Source data:
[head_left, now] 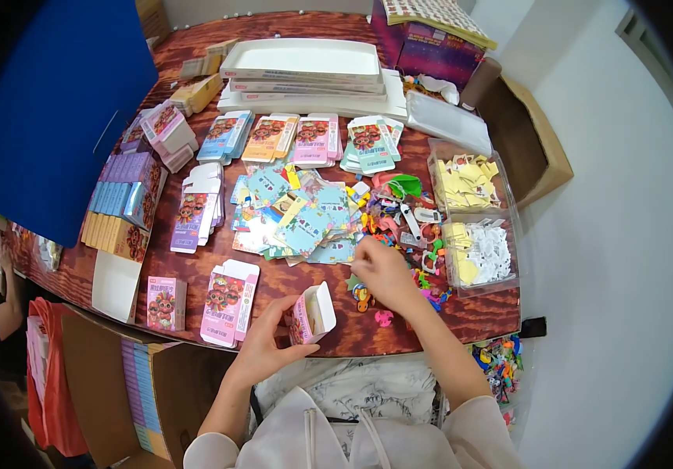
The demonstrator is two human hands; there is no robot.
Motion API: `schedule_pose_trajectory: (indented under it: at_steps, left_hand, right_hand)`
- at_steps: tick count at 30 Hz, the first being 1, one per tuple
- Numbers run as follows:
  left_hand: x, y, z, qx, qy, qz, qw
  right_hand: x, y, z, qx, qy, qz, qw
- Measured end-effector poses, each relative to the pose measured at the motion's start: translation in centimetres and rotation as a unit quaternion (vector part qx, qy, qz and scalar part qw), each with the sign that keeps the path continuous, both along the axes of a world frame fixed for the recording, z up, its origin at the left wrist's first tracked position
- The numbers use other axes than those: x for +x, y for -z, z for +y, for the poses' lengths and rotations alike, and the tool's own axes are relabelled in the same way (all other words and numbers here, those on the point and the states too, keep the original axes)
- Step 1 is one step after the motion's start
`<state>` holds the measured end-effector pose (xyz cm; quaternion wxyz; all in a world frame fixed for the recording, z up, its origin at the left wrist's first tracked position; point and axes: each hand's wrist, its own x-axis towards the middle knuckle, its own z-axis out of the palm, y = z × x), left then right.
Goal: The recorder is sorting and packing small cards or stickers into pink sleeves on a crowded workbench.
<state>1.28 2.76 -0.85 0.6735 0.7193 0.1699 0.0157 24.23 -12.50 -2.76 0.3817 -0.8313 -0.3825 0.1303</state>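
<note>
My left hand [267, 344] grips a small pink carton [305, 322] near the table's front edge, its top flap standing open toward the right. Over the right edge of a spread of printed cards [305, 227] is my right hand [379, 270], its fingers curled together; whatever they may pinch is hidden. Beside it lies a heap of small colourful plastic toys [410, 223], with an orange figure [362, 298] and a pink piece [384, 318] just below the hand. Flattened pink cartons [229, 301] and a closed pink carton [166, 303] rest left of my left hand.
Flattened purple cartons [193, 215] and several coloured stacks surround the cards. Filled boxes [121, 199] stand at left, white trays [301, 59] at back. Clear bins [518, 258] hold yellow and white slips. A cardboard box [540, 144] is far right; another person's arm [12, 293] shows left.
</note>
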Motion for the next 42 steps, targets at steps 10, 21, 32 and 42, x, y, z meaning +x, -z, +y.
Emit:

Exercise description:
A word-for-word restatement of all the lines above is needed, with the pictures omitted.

Result of this exercise:
[head_left, now] 
The demonstrator is two human hands; there is no robot.
Motion API: `schedule_pose_trajectory: (indented under it: at_steps, left_hand, right_hand)`
- at_steps: tick count at 30 Hz, the first being 1, one per tuple
- Numbers run as follows:
  left_hand: x, y, z, qx, qy, qz, qw
  right_hand: x, y, z, qx, qy, qz, qw
- Measured end-effector poses, each relative to the pose measured at the motion's start: translation in centimetres and rotation as a unit quaternion (vector part qx, qy, qz and scalar part qw), each with the sign that keeps the path continuous, both along the axes of a world frame fixed for the recording, z up, its origin at the left wrist's first tracked position
- The numbers use other axes than those: x for +x, y for -z, z for +y, for the poses' lengths and rotations alike, and the tool's own axes are relabelled in the same way (all other words and numbers here, those on the point and the states too, keep the original axes)
- Step 1 is one step after the motion's start
`<state>` holds the measured end-effector pose (xyz cm; quaternion wxyz; all in a world frame fixed for the recording, z up, its origin at the left wrist's first tracked position; point and axes: each hand's wrist, its own x-axis towards the middle knuckle, its own z-axis out of the palm, y = z × x), left then right.
Goal: The recorder is sorting and packing small cards or stickers into pink sleeves on a crowded workbench.
<state>1.28 2.76 -0.85 0.6735 0.7193 0.1699 0.0157 24.23 -12.50 -2.76 0.3817 -0.8313 -0.3825 0.1303</state>
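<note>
My left hand [267, 344] grips a small pink carton [305, 322] near the table's front edge, its top flap standing open toward the right. Over the right edge of a spread of printed cards [305, 227] is my right hand [379, 270], its fingers curled together; whatever they may pinch is hidden. Beside it lies a heap of small colourful plastic toys [410, 223], with an orange figure [362, 298] and a pink piece [384, 318] just below the hand. Flattened pink cartons [229, 301] and a closed pink carton [166, 303] rest left of my left hand.
Flattened purple cartons [193, 215] and several coloured stacks surround the cards. Filled boxes [121, 199] stand at left, white trays [301, 59] at back. Clear bins [518, 258] hold yellow and white slips. A cardboard box [540, 144] is far right; another person's arm [12, 293] shows left.
</note>
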Motion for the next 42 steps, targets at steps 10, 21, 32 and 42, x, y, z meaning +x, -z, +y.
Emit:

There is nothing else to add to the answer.